Sunil Amrith awarded Heineken Prize for his work in environmental history

Yale historian Sunil Amrith studies inequalities wrought by colonialism and imperialism and the socioeconomic impact of climate change.
Sunil Amrith

Sunil Amrith (Photo by Bram Belloni)

Yale historian Sunil Amrith has been awarded the 2022 Dr. A.H. Heineken Prize for History in recognition of his examination of the historical origins of inequality within and between countries and the impact of climate change on global socioeconomic conditions.

The Heineken Prizes, given every two years to five distinguished researchers working on a global scale and to one Dutch artist, are the Netherlands’ most prestigious international arts and sciences prizes. The Royal Netherlands Academy of Arts and Sciences nominates candidates and is responsible for the selection of the winners. During the first week in June a laureate is announced each weekday.

Amrith, who is the Renu and Anand Dhawan Professor of History in Yale’s Faculty of Arts and Sciences, studies the history of South and Southeast Asia. He is interested in the transnational connections between these two regions, with a focus mainly on the 19th and 20th centuries. Among other topics, he has studied the large-scale migration around the Bay of Bengal and the circulation of cultural, religious, and political ideas that followed. He is also interested in the ecological processes that have connected South and Southeast Asia.

His most recent book, “Unruly Waters,” a history of the struggle to understand and control the monsoon in modern South Asia, makes a connection between colonial exploitation and climate change.

‘Unruly Waters’ is an extraordinary broadening of the history of the Indian subcontinent, from a whole new perspective,” said Judith Pollmann, a professor of early modern Dutch history at Leiden University in the Netherlands and chair of the jury that selected Amrith for the prize.

In the book, Amrith combines political, social, and cultural insights, bringing in popular sources such as film and drama, and tying in ecology, migration, politics, health, and climate to offer a view of how individual lives are affected by climate.

Our current environmental crisis is best understood in relation to a history of increasing inequality, both between and within countries,” said Amrith. “Moreover, we can better equip ourselves to understand the challenges we all face if we listen to and learn from the widest possible range of voices, including those that have been marginalized or silenced.”

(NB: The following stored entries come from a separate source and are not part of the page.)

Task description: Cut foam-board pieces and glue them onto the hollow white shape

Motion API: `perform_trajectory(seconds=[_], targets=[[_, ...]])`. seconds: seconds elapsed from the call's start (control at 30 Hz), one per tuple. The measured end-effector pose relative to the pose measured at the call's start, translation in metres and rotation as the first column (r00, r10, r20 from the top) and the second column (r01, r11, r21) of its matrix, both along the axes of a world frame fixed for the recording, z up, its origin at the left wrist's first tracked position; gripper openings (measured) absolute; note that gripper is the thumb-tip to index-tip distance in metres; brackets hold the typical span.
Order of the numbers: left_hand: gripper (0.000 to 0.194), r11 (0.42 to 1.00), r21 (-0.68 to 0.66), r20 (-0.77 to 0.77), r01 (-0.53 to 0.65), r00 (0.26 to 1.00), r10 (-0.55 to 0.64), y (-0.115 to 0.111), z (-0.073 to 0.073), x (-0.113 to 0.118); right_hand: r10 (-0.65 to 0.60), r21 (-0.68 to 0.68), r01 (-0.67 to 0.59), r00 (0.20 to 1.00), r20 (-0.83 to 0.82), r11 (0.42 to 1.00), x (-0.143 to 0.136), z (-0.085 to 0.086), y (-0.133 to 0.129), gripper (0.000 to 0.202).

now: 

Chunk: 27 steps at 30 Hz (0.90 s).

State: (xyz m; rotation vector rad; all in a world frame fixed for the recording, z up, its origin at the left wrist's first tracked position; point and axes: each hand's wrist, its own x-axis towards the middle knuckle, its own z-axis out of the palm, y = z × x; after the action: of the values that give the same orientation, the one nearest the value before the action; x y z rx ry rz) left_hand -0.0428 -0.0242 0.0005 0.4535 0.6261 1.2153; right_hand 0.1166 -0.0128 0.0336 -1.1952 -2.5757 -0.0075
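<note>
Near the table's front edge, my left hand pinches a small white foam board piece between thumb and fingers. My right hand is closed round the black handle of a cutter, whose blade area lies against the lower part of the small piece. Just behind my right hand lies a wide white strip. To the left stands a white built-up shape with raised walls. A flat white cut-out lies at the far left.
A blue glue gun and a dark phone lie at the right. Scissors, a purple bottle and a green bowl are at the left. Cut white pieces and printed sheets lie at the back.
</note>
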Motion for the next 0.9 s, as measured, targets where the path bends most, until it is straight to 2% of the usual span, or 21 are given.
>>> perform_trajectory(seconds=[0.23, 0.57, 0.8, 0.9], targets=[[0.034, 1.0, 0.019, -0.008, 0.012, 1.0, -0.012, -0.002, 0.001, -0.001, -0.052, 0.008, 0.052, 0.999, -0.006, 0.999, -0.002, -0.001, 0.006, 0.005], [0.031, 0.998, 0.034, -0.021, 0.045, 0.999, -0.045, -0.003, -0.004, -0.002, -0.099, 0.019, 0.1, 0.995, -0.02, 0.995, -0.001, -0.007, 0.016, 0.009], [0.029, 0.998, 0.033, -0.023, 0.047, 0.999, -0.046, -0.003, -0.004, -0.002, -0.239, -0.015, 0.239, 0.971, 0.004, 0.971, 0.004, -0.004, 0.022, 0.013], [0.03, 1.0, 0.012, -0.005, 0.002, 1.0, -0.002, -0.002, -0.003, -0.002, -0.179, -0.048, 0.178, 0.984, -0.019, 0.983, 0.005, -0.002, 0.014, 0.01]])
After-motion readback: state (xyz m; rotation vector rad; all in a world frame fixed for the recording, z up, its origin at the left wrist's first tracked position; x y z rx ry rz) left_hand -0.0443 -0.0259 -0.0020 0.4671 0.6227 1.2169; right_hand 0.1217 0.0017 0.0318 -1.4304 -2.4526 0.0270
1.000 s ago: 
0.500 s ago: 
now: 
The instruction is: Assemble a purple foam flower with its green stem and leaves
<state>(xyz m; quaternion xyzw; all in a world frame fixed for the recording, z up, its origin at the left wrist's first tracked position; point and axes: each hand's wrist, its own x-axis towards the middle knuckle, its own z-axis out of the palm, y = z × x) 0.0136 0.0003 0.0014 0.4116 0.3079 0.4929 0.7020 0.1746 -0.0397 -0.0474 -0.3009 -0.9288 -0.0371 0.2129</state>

Born in Kenya, Amrith grew up in Singapore and moved to the United Kingdom to study history at Cambridge University, where he also received his Ph.D. in 2005. After working briefly as a researcher at Trinity College, Cambridge, he was appointed a lecturer at Birbeck College, part of the University of London. He was appointed the Mehra Family Professor of South Asian History at Harvard University in 2015 and in 2020 came to Yale, where he is currently on leave as chair of the South Asian Studies Council, a post he will resume in the fall.

Named a MacArthur Fellow in 2017, Amrith also won the Infosys Prize in Humanities in 2016. His other honors include the American Historical Association’s John F. Richards Prize in South Asian History for his book “Crossing the Bay of Bengal: The Furies of Nature and the Fortunes of Migrants,” which was selected as an Editor’s Choice title by The New York Times Book Review. He is also the author of “Migration and Diaspora in Modern Asia.” He is currently writing an environmental history of the modern world.

The Heineken award was established in 1990 by Alfred H. Heineken. Previous winners include American historian Lorraine Daston, director emerita of the Max Planck Institute for the History of Science in Berlin, and environmental historian John McNeil of Georgetown University.